- Work to complete -
Go through the records underneath and write each one out again exactly.
--- Data supplied ---
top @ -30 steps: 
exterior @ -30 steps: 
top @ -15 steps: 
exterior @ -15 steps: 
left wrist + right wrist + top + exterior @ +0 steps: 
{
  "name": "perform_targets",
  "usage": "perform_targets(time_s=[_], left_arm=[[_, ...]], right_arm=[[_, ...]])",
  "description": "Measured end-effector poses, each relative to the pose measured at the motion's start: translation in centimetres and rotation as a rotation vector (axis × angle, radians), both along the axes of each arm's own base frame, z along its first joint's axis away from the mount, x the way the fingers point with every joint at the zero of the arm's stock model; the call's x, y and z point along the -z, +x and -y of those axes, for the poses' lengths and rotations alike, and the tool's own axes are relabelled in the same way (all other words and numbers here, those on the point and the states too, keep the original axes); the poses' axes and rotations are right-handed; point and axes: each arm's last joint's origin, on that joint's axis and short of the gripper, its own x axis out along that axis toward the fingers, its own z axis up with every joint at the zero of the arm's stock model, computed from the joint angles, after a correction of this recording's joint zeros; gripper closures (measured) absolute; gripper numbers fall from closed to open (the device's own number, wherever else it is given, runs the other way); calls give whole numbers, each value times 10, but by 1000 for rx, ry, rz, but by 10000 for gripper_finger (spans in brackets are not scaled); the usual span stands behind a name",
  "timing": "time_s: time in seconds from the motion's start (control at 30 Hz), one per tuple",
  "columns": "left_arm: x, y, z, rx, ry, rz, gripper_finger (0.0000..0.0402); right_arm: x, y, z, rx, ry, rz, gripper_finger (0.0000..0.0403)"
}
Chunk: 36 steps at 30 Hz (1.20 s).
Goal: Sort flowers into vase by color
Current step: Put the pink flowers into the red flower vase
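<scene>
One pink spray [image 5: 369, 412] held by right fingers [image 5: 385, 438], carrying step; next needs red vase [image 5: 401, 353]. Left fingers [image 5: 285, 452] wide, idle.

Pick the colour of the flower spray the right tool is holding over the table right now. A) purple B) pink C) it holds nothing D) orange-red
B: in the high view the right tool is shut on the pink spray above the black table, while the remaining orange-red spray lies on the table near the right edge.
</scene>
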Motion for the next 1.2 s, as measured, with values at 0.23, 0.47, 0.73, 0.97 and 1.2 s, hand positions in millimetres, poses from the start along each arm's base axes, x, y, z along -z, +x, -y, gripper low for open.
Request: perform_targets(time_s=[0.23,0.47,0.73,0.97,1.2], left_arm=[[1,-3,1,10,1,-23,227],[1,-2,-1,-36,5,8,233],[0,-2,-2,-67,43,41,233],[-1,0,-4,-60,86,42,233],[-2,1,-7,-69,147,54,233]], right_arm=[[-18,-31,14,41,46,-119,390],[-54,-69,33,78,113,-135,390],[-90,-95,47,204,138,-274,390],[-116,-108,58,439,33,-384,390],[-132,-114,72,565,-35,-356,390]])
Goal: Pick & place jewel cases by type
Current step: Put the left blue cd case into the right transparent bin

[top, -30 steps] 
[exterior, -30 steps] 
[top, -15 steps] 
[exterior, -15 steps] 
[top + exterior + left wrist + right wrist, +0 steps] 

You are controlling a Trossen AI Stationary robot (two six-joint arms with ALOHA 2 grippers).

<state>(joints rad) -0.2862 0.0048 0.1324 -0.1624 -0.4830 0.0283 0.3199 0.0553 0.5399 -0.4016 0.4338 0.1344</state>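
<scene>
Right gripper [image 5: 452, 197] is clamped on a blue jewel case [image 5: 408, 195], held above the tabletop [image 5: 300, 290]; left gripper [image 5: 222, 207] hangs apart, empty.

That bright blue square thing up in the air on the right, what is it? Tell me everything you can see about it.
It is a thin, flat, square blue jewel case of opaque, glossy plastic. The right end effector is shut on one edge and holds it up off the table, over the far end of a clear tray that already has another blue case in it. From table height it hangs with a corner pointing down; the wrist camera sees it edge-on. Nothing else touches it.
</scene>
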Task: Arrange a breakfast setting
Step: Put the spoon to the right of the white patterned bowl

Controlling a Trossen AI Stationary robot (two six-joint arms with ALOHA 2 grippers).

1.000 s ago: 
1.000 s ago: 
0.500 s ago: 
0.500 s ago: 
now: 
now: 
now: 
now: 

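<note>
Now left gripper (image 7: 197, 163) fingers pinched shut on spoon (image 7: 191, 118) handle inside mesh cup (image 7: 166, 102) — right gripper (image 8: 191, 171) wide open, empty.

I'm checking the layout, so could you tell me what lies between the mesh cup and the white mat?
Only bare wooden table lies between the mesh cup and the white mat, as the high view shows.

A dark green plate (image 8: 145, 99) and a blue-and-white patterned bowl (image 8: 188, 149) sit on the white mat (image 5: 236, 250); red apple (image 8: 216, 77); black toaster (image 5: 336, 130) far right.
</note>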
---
- Solved problem -
top @ -30 steps: 
exterior @ -30 steps: 
top @ -15 steps: 
exterior @ -15 steps: 
left wrist + right wrist + top + exterior @ +0 steps: 
{
  "name": "perform_targets",
  "usage": "perform_targets(time_s=[_], left_arm=[[_, ...]], right_arm=[[_, ...]])",
  "description": "Measured end-effector poses, each relative to the pose measured at the motion's start: translation in centimetres and rotation as a rotation vector (axis × angle, radians), both along the axes of each arm's own base frame, z along its first joint's axis away from the mount, x the way the fingers point with every joint at the zero of the arm's stock model; the call's x, y and z point along the -z, +x and -y of those axes, for the poses' lengths and rotations alike, and the tool's own axes are relabelled in the same way (all other words and numbers here, those on the point and the states too, keep the original axes); the poses' axes and rotations are right-handed; point and axes: each arm's last joint's origin, on that joint's axis and short of the gripper, its own x axis out along that axis toward the fingers, its own z axis up with every joint at the zero of the arm's stock model, computed from the joint angles, after a correction of this recording's joint zeros; gripper closures (measured) absolute; gripper numbers fall from closed to open (the device's own number, wherever else it is given, runs the other way); calls give whole numbers, each value times 10, but by 1000 for rx, ry, rz, but by 10000 for gripper_finger (spans in brackets are not scaled); the usual span stands behind a name",
  "timing": "time_s: time in seconds from the motion's start (control at 30 Hz), one per tuple",
  "columns": "left_arm: x, y, z, rx, ry, rz, gripper_finger (0.0000..0.0402); right_arm: x, y, z, rx, ry, rz, gripper_finger (0.0000..0.0403)"
}
Chunk: 36 steps at 30 Hz (1.20 s).
Goal: Sort flowers into vase by color
Current step: Put the pink flowers into the red flower vase
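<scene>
One pink spray [image 5: 369, 412] held by right fingers [image 5: 385, 438], carrying step; next needs red vase [image 5: 401, 353]. Left fingers [image 5: 285, 452] wide, idle.

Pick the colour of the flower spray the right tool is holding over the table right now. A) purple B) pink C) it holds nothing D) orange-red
B: in the high view the right tool is shut on the pink spray above the black table, while the remaining orange-red spray lies on the table near the right edge.
</scene>
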Motion for the next 1.2 s, as measured, with values at 0.23, 0.47, 0.73, 0.97 and 1.2 s, hand positions in millimetres, poses from the start along each arm's base axes, x, y, z along -z, +x, -y, gripper low for open.
Request: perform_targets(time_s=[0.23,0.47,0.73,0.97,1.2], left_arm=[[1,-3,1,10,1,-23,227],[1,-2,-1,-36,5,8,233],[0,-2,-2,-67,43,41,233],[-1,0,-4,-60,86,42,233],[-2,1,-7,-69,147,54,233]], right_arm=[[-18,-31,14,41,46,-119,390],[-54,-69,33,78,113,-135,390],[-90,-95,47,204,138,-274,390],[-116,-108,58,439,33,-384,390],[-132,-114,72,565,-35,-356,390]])
Goal: Pick & place jewel cases by type
Current step: Put the left blue cd case into the right transparent bin

[top, -30 steps] 
[exterior, -30 steps] 
[top, -15 steps] 
[exterior, -15 steps] 
[top + exterior + left wrist + right wrist, +0 steps] 

You are controlling a Trossen AI Stationary robot (two six-joint arms with ALOHA 2 grippers).

<state>(joints rad) -0.2862 0.0048 0.1324 -0.1624 -0.4830 0.0283 0.3199 0.0553 0.5399 -0.4016 0.4338 0.1344</state>
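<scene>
Right gripper [image 5: 452, 197] is clamped on a blue jewel case [image 5: 408, 195], held above the tabletop [image 5: 300, 290]; left gripper [image 5: 222, 207] hangs apart, empty.

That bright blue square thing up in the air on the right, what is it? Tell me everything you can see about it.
It is a thin, flat, square blue jewel case of opaque, glossy plastic. The right end effector is shut on one edge and holds it up off the table, over the far end of a clear tray that already has another blue case in it. From table height it hangs with a corner pointing down; the wrist camera sees it edge-on. Nothing else touches it.
</scene>
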Task: Arrange a breakfast setting
Step: Put the spoon to the right of the white patterned bowl

Controlling a Trossen AI Stationary robot (two six-joint arms with ALOHA 2 grippers).

1.000 s ago: 
1.000 s ago: 
0.500 s ago: 
0.500 s ago: 
now: 
now: 
now: 
now: 

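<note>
Now left gripper (image 7: 197, 163) fingers pinched shut on spoon (image 7: 191, 118) handle inside mesh cup (image 7: 166, 102) — right gripper (image 8: 191, 171) wide open, empty.

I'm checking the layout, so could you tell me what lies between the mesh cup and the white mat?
Only bare wooden table lies between the mesh cup and the white mat, as the high view shows.

A dark green plate (image 8: 145, 99) and a blue-and-white patterned bowl (image 8: 188, 149) sit on the white mat (image 5: 236, 250); red apple (image 8: 216, 77); black toaster (image 5: 336, 130) far right.
</note>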

This is the complete answer to the exercise.